Aí sim, Real, podes crer que era possível poupar várias dezenas de milhões de euros. Outro campo seria a diminuição do peso que as maiores editoras escolares têm sobre a definição dos currículos. É que, em Portugal, ainda não percebi quem é que define a forma como as aulas são dadas. Se o ME ou se o director da Porto Editora.

Publicado por pedro sales em maio 31, 2005 02:44 PM


perfeito em tudo Pedro. só há um pequeno mas. se se gasta e gasta tanto em salários está na altura de cortar e deixarmos de ter os professores com os salários mais altos da europa com os resultados que se conhecem. mas meter as editoras na linha já ía dar muitas dores de cabeça a muitA gente...e não só na porto editora, se me percebes...

Publicado por pinto ribeiro em maio 31, 2005 03:08 PM


já agora. porque não reduzir o pessoal no ministério, direcções & &tc, em 2 terços?...

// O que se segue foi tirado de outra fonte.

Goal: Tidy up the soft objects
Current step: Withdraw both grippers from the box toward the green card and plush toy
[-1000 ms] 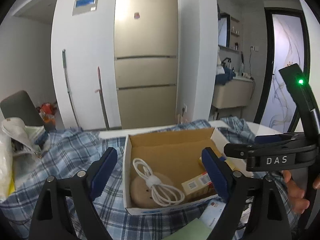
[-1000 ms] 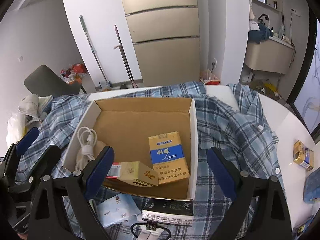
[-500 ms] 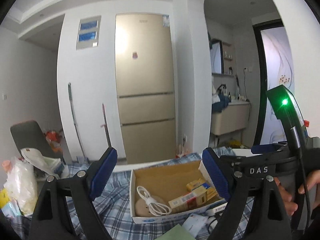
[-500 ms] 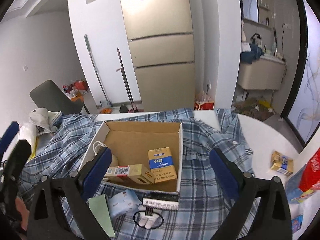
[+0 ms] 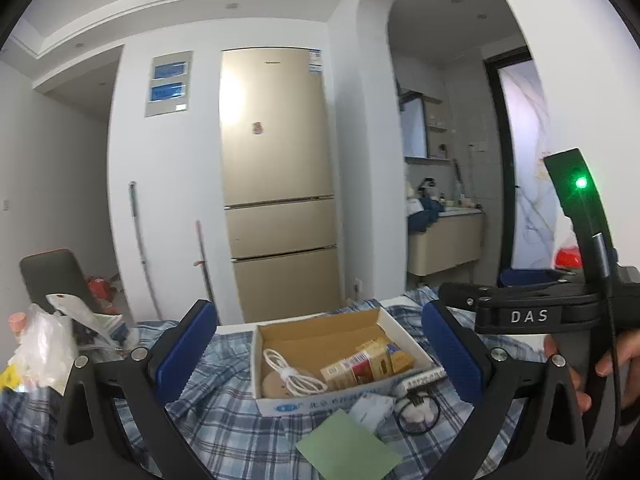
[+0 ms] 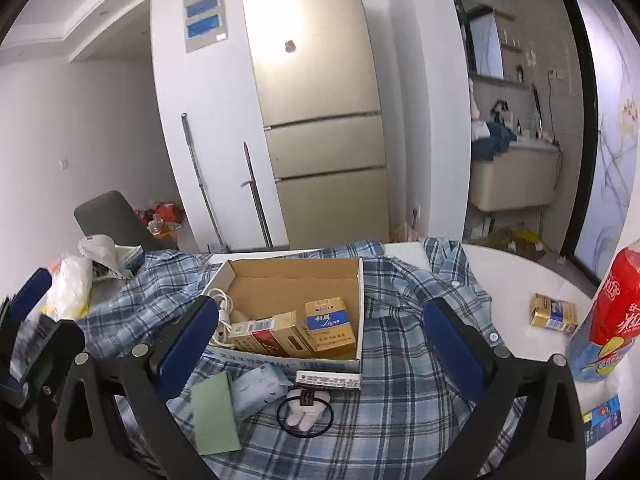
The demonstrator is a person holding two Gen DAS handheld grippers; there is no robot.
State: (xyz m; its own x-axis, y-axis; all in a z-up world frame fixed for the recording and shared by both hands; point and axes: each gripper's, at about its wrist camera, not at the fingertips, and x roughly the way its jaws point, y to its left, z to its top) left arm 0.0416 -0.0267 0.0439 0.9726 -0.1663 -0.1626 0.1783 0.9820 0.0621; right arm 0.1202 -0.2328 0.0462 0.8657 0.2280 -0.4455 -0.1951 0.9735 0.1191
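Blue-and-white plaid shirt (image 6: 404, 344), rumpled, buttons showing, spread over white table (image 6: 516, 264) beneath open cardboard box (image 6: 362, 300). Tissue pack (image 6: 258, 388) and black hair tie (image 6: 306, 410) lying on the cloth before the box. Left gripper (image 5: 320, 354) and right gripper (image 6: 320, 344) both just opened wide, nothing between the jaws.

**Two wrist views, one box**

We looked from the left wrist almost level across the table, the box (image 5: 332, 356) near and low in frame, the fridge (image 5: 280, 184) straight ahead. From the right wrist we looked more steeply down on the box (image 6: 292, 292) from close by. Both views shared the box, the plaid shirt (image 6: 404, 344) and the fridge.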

Publicado por pinto ribeiro em maio 31, 2005 03:10 PM


ha UM FILHO DA PUTA A ASSINAR COM O MEU NOME COMENTARIOS EM BLOGS. A SER ASSIM, O QUE APARECER A PARTIR DE HOJE, COM O MEU NOME, NÃO É MEU.

Publicado por pinto ribeiro em maio 31, 2005 04:55 PM


Meu caro Pedro

Fica-se sem se saber o que levou o Marcelo e a Manela a caucionarem intelectualmente...etc?
Tu sabes como eu sei.
Então que andaram e andam eles a fazer por cá?
Abraço
MT

Publicado por mário tomé em junho 1, 2005 02:03 AM


Professores incompetentes, desinteressados, chatos e preguiçosos, não tenho dúvidas que deve haver muitos, mas os mais bem pagos da Europa?
-Qual Europa?
Alguém tem dados sérios sobre isso?
Porque essa conversa parece delirante...

Publicado por Budapeste em junho 1, 2005 03:34 AM


comparativamente, os professores ganham mais e têm um estatuto profissional superior aos dos professores no reino unido, por exemplo. estou a falar de ensino secundário.

Publicado por pinto ribeiro em junho 1, 2005 02:10 PM


Podem ser tudo isso (e até acho que muitos o não) mas ó Pinto Ribeiro não os mais bem pagos da Europa (nem sequer mais bem pagos que os britanicos), estão muito longe disso (embora não ganhem a miséria que alegam, pelo menos em termos relativos).

Publicado por Radagast em junho 1, 2005 06:01 PM


COMPARATIVAMENTE. quem tiver tempo apresente sffavor contas. obrigado.

Publicado por pinto ribeiro em junho 1, 2005 06:49 PM


Sou professor há 20 anos, entre os quais 5 em Inglaterra ao serviço do Estado português, e posso afirmar que comparativamente se ganha mais em Portugal do que em Inglaterra, e até mesmo do que em Londres, onde se recebe mais 25% de "London allowance". E acreditem que se trabalha muito mais lá. O que talvez ajude a explicar duas diferenças: 1) há falta de professores em Inglaterra; 2) os professores ao serviço trabalham de forma mais empenhada e apresentam-se mais motivados. Mas admito que esta última característica decorra de estarem inseridos numa cultura que atribui um papel central ao empenho. O que, como se sabe, não é o caso por estas bandas.